Bu örnekte de görüldüğü üzere dördüncü güç olarak kabul edilen gazetecilik mesleği, toplumsal ve ticari meseleler üzerinde büyük bir yönlendirme yetkisine sahiptir. Aynı şekilde reklamcılıkta da kökü telkin yöntemine dayanan bir görüş vardır:
Tekrar et, tekrar et ve tekrar et… İnsanlar yanlış da olsa bir süre sonra onun yanlış olduğunu unutacaklar ve doğru kabul edecekler.
Bugün tabii ki Facebook ve diğer ücretsiz sosyal platformlar, bireylerin ve organize grupların kaosu ve sahte haberleri teşvik etmek için yanlış bilgilendirme yapmalarını kolaylaştırıcı bir etkiye sahip. Web ortamında çok cüzi ücretlerle bir alan adı ve hosting hizmeti satın alarak künyesi ve kaynağı belli olmayan haberlerin yayınlandığı siteler açmak oldukça basittir.

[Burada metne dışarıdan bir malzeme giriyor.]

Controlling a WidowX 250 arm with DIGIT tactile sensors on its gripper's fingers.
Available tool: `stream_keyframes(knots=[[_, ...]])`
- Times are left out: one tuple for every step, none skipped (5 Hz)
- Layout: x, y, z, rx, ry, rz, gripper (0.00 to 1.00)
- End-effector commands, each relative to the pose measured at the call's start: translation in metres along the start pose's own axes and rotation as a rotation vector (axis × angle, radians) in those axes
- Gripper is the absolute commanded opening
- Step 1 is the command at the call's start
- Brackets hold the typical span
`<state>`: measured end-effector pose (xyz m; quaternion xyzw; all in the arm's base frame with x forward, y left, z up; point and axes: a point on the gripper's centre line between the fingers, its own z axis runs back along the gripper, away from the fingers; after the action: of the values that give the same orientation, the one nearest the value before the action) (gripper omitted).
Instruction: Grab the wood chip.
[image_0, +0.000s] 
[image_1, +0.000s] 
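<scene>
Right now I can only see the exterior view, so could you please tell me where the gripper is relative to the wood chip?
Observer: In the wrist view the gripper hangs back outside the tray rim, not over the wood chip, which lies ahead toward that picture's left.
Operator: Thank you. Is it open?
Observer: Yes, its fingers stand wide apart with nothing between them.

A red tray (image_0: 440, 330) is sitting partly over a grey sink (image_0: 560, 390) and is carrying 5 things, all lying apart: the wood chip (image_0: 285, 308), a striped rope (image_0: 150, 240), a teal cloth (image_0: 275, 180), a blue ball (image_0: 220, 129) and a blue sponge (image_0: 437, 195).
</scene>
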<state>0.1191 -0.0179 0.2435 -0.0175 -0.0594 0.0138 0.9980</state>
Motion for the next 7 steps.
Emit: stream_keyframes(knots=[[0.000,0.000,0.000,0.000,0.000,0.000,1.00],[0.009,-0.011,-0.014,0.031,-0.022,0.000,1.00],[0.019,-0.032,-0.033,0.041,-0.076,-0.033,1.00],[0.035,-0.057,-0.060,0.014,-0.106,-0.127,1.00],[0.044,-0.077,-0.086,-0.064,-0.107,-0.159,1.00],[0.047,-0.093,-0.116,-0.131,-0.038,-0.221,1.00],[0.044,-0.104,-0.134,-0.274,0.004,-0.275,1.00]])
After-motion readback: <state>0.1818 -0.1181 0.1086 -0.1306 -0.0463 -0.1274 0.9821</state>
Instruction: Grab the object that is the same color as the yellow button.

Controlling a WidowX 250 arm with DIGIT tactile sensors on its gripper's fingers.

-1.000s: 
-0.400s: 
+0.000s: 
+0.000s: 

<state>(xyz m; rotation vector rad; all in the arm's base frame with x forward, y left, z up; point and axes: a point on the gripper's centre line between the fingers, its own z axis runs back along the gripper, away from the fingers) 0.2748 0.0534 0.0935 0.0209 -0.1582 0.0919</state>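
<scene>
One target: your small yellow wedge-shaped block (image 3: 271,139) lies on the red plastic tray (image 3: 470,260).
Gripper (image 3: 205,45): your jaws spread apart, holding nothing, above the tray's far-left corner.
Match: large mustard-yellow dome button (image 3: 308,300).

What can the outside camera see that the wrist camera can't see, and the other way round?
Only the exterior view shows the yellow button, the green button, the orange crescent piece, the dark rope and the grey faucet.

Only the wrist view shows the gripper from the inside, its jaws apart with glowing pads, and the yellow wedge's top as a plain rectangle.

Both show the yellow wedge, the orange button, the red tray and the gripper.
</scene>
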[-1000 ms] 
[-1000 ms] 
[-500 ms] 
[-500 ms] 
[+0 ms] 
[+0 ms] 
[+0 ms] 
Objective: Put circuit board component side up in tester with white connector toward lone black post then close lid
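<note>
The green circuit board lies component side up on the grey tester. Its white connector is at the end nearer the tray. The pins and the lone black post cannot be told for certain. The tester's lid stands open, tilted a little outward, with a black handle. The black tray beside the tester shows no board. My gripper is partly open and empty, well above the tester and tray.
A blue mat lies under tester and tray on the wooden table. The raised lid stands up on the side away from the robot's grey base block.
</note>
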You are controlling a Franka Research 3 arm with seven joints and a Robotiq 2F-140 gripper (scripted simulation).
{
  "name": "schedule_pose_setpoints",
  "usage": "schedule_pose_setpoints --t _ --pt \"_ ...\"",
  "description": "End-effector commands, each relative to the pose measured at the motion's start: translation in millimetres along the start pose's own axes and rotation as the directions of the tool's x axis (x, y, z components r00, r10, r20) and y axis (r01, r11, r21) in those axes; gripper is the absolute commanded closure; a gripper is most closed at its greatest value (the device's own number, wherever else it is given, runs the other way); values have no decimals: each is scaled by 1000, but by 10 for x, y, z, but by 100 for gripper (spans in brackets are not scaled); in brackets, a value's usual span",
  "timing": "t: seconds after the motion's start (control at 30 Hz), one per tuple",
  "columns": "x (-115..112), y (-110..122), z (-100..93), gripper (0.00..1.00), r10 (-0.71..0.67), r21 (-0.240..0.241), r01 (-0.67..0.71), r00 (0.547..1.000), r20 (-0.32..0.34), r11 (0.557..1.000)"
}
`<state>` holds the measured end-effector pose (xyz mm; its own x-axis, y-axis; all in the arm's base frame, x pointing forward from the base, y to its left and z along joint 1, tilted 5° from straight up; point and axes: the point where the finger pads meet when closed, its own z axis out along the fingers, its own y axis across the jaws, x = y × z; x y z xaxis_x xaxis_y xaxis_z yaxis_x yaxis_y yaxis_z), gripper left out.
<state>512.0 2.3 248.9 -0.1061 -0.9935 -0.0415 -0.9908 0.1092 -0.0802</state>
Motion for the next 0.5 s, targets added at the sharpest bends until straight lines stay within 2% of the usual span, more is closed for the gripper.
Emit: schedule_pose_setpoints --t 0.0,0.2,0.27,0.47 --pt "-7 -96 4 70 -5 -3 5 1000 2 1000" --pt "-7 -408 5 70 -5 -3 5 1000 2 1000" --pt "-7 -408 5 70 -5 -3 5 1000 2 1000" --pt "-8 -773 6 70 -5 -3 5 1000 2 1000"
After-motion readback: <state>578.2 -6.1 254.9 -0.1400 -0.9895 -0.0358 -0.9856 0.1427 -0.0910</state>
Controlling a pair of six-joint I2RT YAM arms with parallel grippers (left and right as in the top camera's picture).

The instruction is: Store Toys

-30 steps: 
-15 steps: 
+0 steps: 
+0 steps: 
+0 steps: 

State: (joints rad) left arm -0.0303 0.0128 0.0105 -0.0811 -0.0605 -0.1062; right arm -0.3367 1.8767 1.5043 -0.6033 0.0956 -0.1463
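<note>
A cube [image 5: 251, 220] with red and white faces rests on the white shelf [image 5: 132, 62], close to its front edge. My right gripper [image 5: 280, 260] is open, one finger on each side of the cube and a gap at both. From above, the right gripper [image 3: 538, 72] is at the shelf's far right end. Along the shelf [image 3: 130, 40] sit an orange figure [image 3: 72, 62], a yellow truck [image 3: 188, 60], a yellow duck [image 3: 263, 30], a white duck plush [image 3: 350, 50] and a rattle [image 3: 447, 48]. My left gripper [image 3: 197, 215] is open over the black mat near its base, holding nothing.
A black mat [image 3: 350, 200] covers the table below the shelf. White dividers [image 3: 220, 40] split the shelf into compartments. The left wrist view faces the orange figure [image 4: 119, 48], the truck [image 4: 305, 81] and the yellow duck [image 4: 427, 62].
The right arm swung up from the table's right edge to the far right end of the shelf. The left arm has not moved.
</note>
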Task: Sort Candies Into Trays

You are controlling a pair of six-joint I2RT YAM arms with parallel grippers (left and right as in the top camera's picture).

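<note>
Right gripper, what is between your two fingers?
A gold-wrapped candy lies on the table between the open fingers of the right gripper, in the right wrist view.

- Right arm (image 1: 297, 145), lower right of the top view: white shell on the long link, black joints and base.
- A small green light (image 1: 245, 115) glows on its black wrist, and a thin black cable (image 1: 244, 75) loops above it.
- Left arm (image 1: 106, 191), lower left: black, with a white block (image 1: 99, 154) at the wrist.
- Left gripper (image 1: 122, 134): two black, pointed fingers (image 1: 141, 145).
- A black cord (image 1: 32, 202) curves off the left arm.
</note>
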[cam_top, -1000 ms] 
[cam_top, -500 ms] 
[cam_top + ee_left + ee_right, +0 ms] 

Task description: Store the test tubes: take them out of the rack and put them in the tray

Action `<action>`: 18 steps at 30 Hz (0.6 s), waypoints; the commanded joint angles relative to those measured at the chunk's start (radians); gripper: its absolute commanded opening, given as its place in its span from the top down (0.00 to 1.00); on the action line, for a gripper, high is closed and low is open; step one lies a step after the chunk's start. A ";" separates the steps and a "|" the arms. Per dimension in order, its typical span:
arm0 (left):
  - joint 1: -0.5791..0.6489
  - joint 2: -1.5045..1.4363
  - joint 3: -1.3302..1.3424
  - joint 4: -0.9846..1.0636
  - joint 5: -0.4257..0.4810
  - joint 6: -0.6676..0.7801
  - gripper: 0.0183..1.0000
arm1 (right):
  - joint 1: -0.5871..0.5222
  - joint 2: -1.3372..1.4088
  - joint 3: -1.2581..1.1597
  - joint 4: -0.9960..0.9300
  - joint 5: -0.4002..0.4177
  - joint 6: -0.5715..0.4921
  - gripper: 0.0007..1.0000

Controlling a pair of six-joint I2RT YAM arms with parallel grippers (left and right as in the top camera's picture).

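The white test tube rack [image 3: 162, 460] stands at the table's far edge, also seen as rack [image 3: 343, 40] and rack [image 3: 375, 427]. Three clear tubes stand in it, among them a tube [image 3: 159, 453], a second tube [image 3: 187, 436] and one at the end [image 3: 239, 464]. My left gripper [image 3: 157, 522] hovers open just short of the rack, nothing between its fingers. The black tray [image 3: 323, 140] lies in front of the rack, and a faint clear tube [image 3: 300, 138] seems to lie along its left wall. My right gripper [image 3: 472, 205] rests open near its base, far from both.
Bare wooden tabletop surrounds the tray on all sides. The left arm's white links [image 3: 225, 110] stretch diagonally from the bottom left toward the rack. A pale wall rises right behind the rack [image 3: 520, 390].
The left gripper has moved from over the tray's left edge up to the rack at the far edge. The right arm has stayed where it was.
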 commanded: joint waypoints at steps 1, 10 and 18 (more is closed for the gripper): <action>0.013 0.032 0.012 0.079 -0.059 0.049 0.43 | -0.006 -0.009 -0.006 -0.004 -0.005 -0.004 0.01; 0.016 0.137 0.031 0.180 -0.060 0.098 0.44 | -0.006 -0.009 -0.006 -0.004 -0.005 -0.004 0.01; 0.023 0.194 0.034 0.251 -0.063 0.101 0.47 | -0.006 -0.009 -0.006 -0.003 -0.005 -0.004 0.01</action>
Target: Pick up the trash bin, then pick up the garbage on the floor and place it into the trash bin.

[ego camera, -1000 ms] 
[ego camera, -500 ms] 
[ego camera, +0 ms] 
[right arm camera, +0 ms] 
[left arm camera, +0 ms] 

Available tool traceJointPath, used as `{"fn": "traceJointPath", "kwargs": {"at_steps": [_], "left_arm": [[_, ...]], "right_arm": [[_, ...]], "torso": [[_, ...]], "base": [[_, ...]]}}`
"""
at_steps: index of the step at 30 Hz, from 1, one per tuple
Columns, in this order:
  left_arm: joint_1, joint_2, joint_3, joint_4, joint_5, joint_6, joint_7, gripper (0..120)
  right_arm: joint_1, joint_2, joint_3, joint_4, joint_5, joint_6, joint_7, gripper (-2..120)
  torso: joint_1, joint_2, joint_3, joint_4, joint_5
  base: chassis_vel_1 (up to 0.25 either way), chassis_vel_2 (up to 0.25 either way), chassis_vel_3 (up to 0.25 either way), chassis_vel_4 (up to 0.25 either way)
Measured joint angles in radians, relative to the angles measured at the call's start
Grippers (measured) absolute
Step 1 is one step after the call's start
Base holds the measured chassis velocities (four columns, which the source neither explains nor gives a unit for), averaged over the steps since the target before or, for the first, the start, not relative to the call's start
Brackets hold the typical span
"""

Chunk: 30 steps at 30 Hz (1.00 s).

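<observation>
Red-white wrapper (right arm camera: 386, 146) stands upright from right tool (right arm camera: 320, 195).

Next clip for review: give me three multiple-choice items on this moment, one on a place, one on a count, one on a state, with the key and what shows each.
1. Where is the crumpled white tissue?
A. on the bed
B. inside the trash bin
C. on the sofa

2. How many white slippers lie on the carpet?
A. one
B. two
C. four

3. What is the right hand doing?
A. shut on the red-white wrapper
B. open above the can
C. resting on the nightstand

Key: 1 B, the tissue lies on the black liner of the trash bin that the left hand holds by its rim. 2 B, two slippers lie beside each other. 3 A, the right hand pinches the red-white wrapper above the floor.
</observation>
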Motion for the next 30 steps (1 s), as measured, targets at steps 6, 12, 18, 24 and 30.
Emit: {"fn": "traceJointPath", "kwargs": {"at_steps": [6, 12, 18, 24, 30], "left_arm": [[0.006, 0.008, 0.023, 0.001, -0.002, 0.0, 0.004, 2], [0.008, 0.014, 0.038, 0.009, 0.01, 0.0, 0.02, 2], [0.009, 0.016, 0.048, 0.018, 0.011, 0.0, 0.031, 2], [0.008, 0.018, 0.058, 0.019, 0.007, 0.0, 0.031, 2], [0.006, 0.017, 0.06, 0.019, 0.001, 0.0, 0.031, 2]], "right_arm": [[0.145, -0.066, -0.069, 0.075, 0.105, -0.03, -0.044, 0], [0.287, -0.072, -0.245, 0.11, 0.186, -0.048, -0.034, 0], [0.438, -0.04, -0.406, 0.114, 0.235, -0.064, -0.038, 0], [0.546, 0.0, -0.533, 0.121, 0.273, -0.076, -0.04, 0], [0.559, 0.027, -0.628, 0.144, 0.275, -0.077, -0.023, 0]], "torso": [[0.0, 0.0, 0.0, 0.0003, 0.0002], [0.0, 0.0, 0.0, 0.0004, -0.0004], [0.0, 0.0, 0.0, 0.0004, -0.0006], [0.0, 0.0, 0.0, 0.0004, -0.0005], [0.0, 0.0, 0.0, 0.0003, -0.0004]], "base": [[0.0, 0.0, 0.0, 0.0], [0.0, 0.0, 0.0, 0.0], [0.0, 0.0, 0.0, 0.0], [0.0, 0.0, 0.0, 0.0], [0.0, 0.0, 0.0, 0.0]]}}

Bu durumun emlak sektörüne olumsuz yansımalarını da zaman zaman yaşamaktayız. Bunun en bariz örneği sahte emlak ilanlarıdır. Talebin yüksek olduğu bölgelerde tüketiciyi dolandırmaya çalışanlar, aslında hiç var olmayan bir eve ait cezbedici fotoğraflar yükleyerek ilan sitelerine koyuyorlar. Ardından ilanın verildiği bölgeye göre çok düşük bir fiyat belirleyip müşterilerin onlara ulaşmasını bekliyorlar. Ev güzel, fiyat ucuz… Dolayısıyla çok sayıda müşteri dönüşü oluyor. Bu kişiler, onlara ulaşan her müşteriye evin fiyatının bugüne özel olduğunu ve talebin çok olduğunu, ancak kapora gönderirlerse evi onun adına rezerve edebileceğini söylüyor. Kapora gönderildikten sonra ise bu kişilere bir daha ulaşılamıyor.
Bu örnek, emlak ilan sitelerini kullanarak müşterileri dolandırma yönteminin bir türünü gösteriyor. Bunun emlak profesyonellerini doğrudan ilgilendiren ve daha büyük sorunlara neden olan türleri de var. Kimsenin aslında yatırım yapmayacağı bir yere basın yoluyla fazlasıyla dikkat çekip çok sayıda insanın oraya yatırım yapmasını sağlamak ve sonunda hüsran yaşanması, bu sorunun en üst düzey noktalarından biridir.
Siz yatırımcı müşterilere yönelik çalışan bir emlak profesyonelisiniz ve bu nedenle gelecekte getirisi yüksek olacak emlak projelerini takip ederek onları müşterilere sunmak için çabalıyorsunuz. Bir gün basında içi şişirilmiş bir emlak projesi hakkında inanılmaz reklamlar yapılıyor. Etkileyici başlıklar, insanı cezbeden proje taslak görüntüleri, belki de gerçek olması mümkün olmayan vaatler, rakamsal değerler ve buna benzer birçok yöntem ile insanların dikkatini çekmeyi başarıyorlar.
Siz bu projeye giriyorsunuz ve müşteriler bulup onlarla alışveriş yapıyorsunuz. Ancak güvendiğiniz haberlerin vaat ettiği sonuç asla gerçekleşmiyor. Bu durumda müşteriler tarafından suçlanan kişiler, asla proje sahipleri veya basın olmuyor. Sadece emlak profesyonelleri bundan mesul tutuluyor.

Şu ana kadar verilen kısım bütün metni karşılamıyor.